SELAMAT MEMBACA
*
*
*Hari minggu menjadi waktu terbaik untuk kumpul keluarga, terutama keluarga Ghifari. Pukul enam pagi Wafa sudah bersiap di halaman rumah dengan sound sistem yang sengaja disimpan di teras lebih tepatnya di depan pintu rumah. Keluarga Ghifari akan melakukan senam pagi, kalian pasti tahu ini ide siapa. Ya, tentu saja ide si bungsu Wafa.
Cowok dengan jogging pants berwarna hitam serta kaus senada sudah siap memimpin jalannya senam pagi ini. Alfariz dan Ghaza yang baru saja sampai setelah lari mengelilingi komplek terkejut karena suara sound yang sedikit lebih keras dengan musik DJ.
Wafa tersenyum menyambut kedatangan kedua kakaknya dengan riang gembira. Sebagai anak bungsu yang sebentar lagi akan berganti pasti permintaannya akan dituruti.
"Ayo kita senam pagi," ucapnya penuh semangat seraya melakukan peregangan tangan.
Alfariz dan Ghaza saling melirik satu sama lain, dan secara bersamaan keduanya mengelap keringat dikening mereka.
"Meuni kompak pisan, euyy," ledek Wafa.
Setelah kurang lebih satu minggu Wafa bersedih, cowok itu sudah kembali ke sedia kala. Wajar jika masih sedikit merasa sedih, tetapi keluarga Wafa menguatkannya. Siapa yang tidak merasa sedih ketika seseorang yang disayangnya pergi dari dunia ini.
"Udah siap belum?" suara bunda dengan logat sundanya keluar dari dalam rumah.
Empat gelas susu tersusun di atas nampan yang disimpan di atas meja.
"Siap atuh, Bun."
Wafa celingukan mencari sang Ayah.
"Ayah di mana?"
"Ayah lagi di kamar mandi."
Setelah melakukan pemanasan yang dipimpin oleh Wafa. Senam pagi satu keluarga dimulai. Wafa yang berdiri paling depan penuh dengan semangat memperagakan gerakan setiap gerakan senam SKJ.
Bunda yang sedang hamil hanua bergerak-gerak pelan saja.

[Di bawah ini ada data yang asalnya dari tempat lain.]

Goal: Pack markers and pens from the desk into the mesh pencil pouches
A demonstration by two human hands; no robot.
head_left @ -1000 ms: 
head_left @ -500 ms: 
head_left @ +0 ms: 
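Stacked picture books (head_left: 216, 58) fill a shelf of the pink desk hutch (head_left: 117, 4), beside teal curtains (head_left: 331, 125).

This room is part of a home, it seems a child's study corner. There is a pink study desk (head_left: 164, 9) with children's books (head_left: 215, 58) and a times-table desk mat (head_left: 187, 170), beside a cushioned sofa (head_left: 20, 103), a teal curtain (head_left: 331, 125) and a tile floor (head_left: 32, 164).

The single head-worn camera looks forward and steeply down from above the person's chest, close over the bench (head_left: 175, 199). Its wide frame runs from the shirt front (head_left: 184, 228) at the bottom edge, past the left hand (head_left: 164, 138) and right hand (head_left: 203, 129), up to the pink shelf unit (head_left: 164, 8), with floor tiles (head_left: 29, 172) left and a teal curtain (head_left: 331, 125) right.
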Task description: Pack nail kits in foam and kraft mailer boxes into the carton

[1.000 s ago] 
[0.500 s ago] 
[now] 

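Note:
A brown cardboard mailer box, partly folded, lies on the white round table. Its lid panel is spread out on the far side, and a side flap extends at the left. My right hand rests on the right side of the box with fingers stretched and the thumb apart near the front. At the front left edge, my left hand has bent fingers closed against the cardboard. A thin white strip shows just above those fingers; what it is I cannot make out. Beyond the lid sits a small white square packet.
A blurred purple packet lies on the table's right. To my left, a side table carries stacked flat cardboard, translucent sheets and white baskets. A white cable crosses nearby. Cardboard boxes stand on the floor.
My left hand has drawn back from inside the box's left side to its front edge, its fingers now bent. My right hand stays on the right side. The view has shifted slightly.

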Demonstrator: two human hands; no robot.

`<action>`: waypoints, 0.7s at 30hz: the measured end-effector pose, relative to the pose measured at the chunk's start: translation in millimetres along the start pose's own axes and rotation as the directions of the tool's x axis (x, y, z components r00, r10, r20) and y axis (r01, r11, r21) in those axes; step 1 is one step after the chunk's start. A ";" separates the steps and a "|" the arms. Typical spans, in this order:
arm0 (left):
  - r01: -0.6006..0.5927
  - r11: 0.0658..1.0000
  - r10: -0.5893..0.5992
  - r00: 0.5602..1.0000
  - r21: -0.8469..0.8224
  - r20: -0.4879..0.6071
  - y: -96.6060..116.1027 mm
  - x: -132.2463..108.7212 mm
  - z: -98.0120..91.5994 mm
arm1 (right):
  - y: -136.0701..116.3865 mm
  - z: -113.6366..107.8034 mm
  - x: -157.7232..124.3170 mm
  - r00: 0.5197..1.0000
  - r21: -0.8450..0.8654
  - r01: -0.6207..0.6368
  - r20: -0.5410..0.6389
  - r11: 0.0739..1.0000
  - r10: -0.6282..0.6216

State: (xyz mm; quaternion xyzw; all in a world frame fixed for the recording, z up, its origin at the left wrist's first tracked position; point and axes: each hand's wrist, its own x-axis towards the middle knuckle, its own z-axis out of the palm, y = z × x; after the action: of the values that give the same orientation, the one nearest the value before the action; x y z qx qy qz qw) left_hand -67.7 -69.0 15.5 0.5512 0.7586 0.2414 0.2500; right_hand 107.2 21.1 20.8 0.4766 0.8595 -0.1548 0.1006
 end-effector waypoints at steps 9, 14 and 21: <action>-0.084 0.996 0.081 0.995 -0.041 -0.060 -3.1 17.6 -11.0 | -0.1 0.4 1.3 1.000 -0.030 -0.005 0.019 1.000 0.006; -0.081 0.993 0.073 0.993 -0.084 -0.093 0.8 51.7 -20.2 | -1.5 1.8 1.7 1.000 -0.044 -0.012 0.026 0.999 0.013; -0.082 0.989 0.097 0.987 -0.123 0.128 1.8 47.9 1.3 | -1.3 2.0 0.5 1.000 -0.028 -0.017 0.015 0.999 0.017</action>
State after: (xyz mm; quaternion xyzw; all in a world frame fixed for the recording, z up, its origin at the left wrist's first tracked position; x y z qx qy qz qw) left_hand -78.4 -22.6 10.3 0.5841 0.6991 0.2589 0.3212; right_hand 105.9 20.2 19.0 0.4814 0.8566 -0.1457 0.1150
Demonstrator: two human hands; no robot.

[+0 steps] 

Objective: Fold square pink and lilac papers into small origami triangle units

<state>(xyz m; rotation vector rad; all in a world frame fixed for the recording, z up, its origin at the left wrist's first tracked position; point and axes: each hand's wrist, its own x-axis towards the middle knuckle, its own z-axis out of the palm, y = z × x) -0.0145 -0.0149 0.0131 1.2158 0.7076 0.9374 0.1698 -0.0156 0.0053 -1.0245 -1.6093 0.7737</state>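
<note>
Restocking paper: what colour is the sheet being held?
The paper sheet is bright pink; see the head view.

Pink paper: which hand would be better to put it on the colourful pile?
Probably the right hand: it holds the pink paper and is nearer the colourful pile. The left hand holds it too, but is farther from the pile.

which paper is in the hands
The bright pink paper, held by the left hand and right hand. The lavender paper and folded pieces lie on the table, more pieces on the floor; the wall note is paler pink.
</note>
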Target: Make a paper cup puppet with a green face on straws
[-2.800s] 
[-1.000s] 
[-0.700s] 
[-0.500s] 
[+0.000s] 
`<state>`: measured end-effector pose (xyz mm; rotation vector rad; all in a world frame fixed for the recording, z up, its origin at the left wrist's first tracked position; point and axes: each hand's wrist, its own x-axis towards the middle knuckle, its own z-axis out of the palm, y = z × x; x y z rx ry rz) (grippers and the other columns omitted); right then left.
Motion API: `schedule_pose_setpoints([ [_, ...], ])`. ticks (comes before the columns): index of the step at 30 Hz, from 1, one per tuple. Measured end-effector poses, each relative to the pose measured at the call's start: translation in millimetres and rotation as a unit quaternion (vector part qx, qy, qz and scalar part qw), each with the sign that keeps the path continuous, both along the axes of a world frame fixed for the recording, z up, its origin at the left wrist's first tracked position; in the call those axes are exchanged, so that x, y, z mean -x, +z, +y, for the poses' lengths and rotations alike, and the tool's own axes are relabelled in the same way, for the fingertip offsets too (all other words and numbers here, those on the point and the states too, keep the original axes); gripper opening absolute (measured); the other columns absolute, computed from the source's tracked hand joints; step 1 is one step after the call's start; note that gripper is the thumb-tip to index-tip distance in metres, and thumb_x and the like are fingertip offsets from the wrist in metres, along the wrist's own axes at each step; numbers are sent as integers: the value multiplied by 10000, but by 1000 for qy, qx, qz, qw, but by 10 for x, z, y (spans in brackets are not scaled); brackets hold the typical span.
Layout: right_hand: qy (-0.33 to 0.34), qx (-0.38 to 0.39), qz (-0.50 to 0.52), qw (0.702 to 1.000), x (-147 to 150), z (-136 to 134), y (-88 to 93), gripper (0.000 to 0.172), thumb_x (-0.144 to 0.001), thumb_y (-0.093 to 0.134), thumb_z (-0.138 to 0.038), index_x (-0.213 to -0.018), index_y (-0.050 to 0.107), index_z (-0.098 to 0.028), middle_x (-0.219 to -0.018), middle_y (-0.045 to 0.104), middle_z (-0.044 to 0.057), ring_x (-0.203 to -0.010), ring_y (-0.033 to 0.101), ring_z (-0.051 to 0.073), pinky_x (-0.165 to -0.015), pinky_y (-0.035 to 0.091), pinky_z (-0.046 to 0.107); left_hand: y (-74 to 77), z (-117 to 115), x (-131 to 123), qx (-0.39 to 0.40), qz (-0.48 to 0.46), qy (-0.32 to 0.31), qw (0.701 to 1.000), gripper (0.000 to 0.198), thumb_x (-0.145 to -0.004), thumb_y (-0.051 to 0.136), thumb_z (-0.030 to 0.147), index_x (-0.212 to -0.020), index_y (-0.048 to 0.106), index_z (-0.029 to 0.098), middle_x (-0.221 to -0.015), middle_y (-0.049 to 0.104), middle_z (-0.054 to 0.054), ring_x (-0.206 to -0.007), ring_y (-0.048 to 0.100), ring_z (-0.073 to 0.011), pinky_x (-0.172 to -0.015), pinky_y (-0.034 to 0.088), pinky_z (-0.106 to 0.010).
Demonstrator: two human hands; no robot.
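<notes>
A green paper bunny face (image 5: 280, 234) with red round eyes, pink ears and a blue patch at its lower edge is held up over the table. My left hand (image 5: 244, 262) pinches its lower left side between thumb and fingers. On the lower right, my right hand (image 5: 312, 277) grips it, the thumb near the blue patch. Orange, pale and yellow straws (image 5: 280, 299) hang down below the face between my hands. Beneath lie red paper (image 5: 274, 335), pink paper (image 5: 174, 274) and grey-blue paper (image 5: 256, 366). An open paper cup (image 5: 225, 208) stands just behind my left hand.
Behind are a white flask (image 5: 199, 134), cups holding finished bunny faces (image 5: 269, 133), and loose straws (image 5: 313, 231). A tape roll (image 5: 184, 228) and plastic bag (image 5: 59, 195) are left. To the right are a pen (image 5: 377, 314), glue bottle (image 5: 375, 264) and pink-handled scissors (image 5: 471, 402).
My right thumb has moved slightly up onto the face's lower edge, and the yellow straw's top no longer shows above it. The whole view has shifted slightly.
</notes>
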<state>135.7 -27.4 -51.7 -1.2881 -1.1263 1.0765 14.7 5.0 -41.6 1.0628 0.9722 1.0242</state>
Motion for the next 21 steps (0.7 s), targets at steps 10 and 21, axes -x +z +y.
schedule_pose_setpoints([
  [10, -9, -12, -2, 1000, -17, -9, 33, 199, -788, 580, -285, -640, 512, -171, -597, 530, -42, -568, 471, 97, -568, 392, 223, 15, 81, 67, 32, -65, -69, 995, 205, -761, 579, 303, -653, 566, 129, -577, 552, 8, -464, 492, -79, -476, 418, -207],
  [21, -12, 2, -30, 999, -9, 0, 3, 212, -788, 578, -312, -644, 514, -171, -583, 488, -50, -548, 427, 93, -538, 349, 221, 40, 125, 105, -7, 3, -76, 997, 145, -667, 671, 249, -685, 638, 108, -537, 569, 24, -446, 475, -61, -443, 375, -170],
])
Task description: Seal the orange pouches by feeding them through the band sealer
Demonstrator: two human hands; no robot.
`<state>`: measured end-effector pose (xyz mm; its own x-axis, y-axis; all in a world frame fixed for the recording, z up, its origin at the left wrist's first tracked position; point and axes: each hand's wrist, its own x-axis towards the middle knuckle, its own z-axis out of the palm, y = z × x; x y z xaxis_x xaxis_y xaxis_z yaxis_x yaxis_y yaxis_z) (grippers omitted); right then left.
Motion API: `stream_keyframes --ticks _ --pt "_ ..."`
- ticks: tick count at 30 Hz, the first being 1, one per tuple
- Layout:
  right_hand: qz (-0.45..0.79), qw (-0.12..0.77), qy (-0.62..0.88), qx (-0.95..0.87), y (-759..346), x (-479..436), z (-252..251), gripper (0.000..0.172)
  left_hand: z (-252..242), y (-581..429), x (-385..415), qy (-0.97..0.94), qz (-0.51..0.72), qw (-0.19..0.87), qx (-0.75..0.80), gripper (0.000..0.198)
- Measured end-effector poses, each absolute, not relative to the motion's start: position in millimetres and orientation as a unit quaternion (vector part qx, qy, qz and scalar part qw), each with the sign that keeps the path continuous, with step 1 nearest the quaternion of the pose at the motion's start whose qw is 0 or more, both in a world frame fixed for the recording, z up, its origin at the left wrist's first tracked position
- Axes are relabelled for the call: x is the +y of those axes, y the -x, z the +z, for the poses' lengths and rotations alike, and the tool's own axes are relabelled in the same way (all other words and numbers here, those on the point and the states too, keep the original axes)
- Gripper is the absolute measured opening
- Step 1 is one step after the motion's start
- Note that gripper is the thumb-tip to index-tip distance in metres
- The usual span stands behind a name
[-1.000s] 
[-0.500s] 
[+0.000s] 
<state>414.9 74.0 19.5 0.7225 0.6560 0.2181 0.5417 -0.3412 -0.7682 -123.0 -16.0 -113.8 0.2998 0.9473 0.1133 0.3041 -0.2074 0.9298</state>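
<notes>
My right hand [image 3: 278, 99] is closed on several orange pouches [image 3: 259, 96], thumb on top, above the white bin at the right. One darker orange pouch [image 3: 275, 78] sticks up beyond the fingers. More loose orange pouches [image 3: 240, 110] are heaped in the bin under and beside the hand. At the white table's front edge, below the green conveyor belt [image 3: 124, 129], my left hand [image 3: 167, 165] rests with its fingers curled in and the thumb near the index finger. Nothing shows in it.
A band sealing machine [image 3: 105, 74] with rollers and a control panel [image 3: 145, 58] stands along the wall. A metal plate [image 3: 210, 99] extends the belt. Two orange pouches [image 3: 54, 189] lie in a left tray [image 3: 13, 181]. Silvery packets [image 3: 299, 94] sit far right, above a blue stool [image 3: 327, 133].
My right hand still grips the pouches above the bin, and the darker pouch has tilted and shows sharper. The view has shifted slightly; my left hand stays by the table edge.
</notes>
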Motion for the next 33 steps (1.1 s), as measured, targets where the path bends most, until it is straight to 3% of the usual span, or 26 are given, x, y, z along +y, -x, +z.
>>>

Siangnya, setelah senam pagi selesai. Wafa ngotot mengajak sang bunda ke pasar untuk berbelanja. Padahal, niatnya bunda membeli sayur ditukang sayur yang biasa lewat depan komplek ataupun mangkal di pos satpam.
"Emang kamu mau ngapain ke pasar?" tanya bunda yang kini sudah naik mobil.
Dengan terpaksa Ghaza menuruti kemauan adiknya, yang memintanya untuk pergi ke pasar dengan menaiki mobil.
"Ngapain kek Bun, jajan kek gitu apa kek."
Mobil keluar pekarangan rumah, bagi Wafa pergi ke tempat ramai adalah salah satu cara untuk menghilangkan kesedihan dan lainnya. Walaupun berisik tetapi isi kepalanya lebih berisik jika harus berdiam diri di rumah.
"Adek mau beli apa?" tanya bunda ketika dalam perjalanan.
Wafa yang sedang menatap jalanan siang itu mengalihkan pandangannya ke depan. Dia menatap balik bunda yang tengah menatapnya. "Apa aja yang ada di pasar, Bun."
Ghaza yang tengah menyetir hanya geleng-geleng kepala.
Setelah berbelanja beberapa sayuran, buah-buahan dan juga jajanan pasar. Mereka kembali ke rumah. Keadaan rumah sudah rapi karena ayah dan Alfariz yang membersihkan dan membereskannya.
Tangan kanan dan kiri Wafa penuh dengan makanan, disebelah kanannya dadar gulung dan sebelah kirinya pisang goreng. Mulutnya penuh dengan kedua makanan itu. "Asli enak banget dadar gulungnya." Ucapnya seraya mendaratkan bokognya pada sofa.